# Directions:
Check each line below for the word "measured" and give the count alone.

# Data:
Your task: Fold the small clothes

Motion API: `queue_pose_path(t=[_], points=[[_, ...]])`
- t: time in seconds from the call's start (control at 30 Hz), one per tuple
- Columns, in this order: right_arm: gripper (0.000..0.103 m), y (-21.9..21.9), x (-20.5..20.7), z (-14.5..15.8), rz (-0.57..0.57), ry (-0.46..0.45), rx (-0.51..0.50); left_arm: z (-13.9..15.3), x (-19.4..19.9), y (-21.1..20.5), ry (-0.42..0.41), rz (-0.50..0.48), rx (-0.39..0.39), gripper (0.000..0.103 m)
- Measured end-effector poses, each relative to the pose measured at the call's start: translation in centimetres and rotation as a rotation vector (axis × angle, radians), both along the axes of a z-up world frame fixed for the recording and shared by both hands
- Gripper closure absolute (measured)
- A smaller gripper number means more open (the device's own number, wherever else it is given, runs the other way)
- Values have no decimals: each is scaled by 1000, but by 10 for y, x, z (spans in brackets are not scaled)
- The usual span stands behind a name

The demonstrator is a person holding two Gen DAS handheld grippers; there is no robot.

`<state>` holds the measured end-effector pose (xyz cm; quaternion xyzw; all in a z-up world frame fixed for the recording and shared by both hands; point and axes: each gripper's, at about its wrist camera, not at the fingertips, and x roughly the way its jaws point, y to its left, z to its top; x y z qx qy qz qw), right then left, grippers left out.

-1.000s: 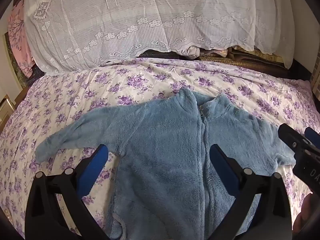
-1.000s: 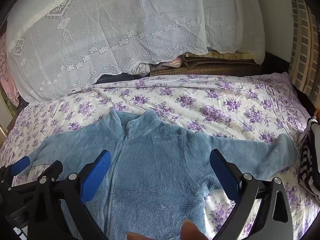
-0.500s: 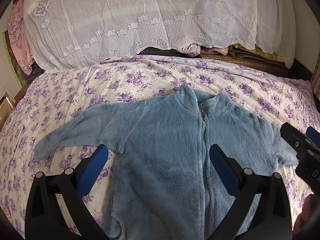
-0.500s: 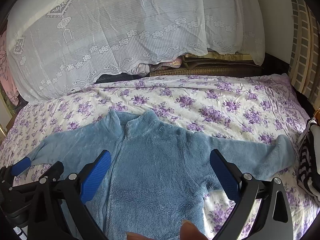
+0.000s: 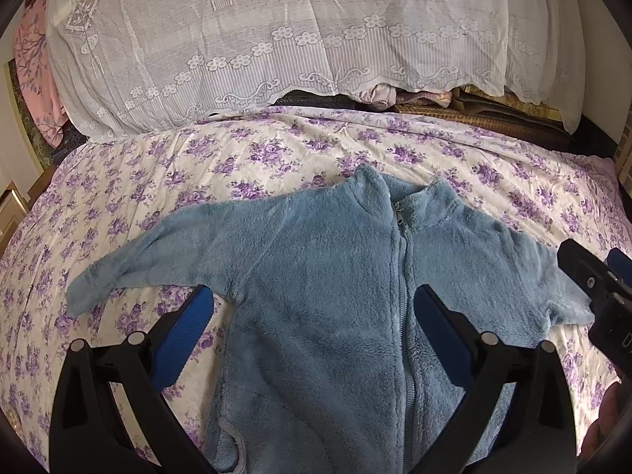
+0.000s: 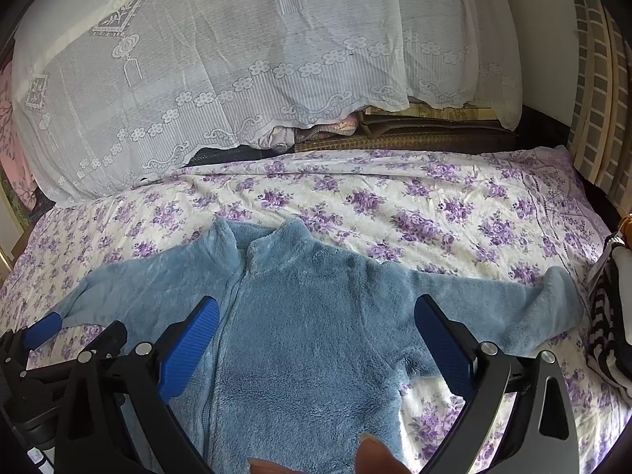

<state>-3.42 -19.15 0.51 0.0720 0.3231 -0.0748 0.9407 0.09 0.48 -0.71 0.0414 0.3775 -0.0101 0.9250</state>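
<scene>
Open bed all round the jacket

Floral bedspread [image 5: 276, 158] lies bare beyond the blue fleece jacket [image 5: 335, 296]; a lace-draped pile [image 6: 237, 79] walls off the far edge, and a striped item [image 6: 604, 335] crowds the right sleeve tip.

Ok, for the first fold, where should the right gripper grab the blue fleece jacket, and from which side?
Probably the cuff of the right-hand sleeve. The blue fleece jacket lies flat, zipped, front up on the floral bedsheet, sleeves spread out sideways. That cuff is a free end, so the open right gripper could come in from the outer right side, pinch it and carry it across the chest.
</scene>
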Motion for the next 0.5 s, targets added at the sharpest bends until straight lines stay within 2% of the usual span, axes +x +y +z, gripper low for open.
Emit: queue_pose_path(t=[0.5], points=[[3, 0, 1, 1, -1, 0, -2, -6, 1, -2, 12, 3, -8, 4]])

# Reply to the task:
3